For example, to create the user jdoe with the admin role, you would create an entry like the following:

jdoe=AAAAB3NzaC1kc3MAAACBAP1/U4EddRIpUt9KnC7s5Of2EbdSPO9EAMMeP4C2USZpRV1AIlH7WT2NWPq/xfW6MPbLm1Vs14E7gB00b/JmYLdrmVClpJ+f6AR7ECLCT7up1/63xhv4O1fnfqimFQ8E+4P208UewwI1VBNaFpEy9nXzrith1yrv8iIDGZ3RSAHHAAAAFQCXYFCPFSMLzLKSuYKi64QL8Fgc9QAAAnEA9+GghdabPd7LvKtcNrhXuXmUr7v6OuqC+VdMCz0HgmdRWVeOutRZT+ZxBxCBgLRJFnEj6EwoFhO3zwkyjMim4TwWeotifI0o4KOuHiuzpnWRbqN/C/ohNWLx+2J6ASQ7zKTxvqhRkImog9/hWuWfBpKLZl6Ae1UlZAFMO/7PSSoAAACBAKKSU2PFl/qOLxIwmBZPPIcJshVe7bVUpFvyl3BbJDow8rXfskl8wO63OzP/qLmcJM0+JbcRU/53Jj7uyk31drV2qxhIOsLDC9dGCWj47Y7TyhPdXh/0dthTRBy6bqGtRPxGa7gJov1xm/UuYYXPIUR/3x9MAZvZ5xvE0kYXO+rx,admin

Important

Do not insert the entire contents of the id_rsa.pub file here.
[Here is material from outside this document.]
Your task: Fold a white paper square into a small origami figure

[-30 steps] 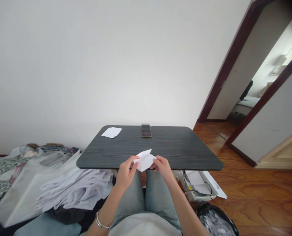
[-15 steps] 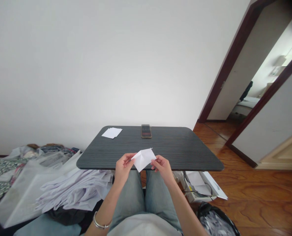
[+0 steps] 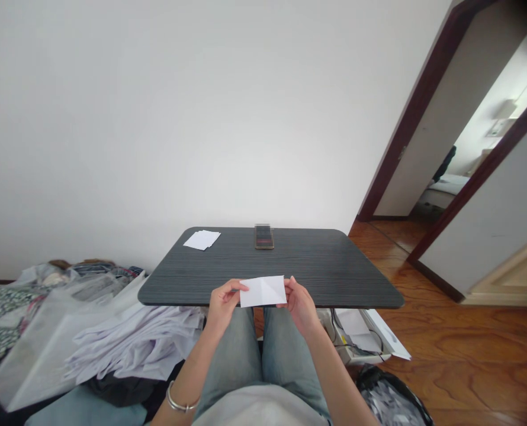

Insert just the block of symbols which represents the public key itself.

User groups can also be defined in this file, where each user group is represented by a single line in the following format:

_g_\:GroupName=Role1[,Role2]...

Sample Blueprint configuration

The following Blueprint configuration shows how to define a new karaf realm using the public key login module, where the default karaf realm is overridden by setting the rank attribute to 200:

<?xml version="1.0" encoding="UTF-8"?>
<blueprint xmlns="http://www.osgi.org/xmlns/blueprint/v1.0.0"
  xmlns:jaas="http://karaf.apache.org/xmlns/jaas/v1.0.0"
  xmlns:cm="http://aries.apache.org/blueprint/xmlns/blueprint-cm/v1.1.0"
  xmlns:ext="http://aries.apache.org/blueprint/xmlns/blueprint-ext/v1.0.0">

<!--Allow usage of System properties, especially the karaf.base property-->
  <ext:property-placeholder
       placeholder-prefix="$[" placeholder-suffix="]"/>

  <jaas:config name="karaf" rank="200">
    <jaas:module flags="required"
className="org.apache.karaf.jaas.modules.publickey.PublickeyLoginModule">
        users = $[karaf.base]/etc/keys.properties
    </jaas:module>
  </jaas:config>

</blueprint>

In this example, the user data will be stored in the file, InstallDir/etc/keys.properties, and it is not possible to edit the configuration using the jaas:* console commands.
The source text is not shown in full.